Your assignment: Retype the listing exactly, so that the copy matches it line for line.

Given information:
=== Section Start ===

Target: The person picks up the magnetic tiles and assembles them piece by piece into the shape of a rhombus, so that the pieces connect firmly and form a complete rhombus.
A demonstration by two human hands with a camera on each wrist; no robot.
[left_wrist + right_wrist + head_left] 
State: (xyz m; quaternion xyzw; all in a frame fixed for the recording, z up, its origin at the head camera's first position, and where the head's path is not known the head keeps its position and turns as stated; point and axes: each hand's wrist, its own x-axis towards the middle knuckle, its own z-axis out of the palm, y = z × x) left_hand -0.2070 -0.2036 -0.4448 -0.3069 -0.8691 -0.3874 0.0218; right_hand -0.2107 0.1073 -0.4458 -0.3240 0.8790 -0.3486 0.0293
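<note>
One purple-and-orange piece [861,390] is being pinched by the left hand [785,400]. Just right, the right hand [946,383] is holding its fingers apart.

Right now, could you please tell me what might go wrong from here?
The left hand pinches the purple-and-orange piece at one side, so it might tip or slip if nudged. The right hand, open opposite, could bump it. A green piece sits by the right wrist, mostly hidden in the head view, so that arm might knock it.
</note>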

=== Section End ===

Result of this exercise:
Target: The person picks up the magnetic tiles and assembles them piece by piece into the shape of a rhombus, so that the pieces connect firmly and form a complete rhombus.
A demonstration by two human hands with a camera on each wrist; no robot.
[left_wrist + right_wrist + head_left] 
State: (xyz m; quaternion xyzw; all in a frame fixed for the recording, z up, its origin at the head camera's first position, and where the head's path is not known the head keeps its position and turns as stated; point and axes: each hand's wrist, its own x-axis towards the middle knuckle, its own z-axis out of the palm, y = z × x) left_hand -0.2070 -0.2036 -0.4448 -0.3069 -0.8691 -0.3874 0.0218; right_hand -0.2107 0.1073 -0.4458 -0.3240 0.8790 -0.3486 0.0293
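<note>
One purple-and-orange piece [861,390] is being pinched by the left hand [785,400]. Just right, the right hand [946,383] is holding its fingers apart.

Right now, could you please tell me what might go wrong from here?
The left hand pinches the purple-and-orange piece at one side, so it might tip or slip if nudged. The right hand, open opposite, could bump it. A green piece sits by the right wrist, mostly hidden in the head view, so that arm might knock it.
</note>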

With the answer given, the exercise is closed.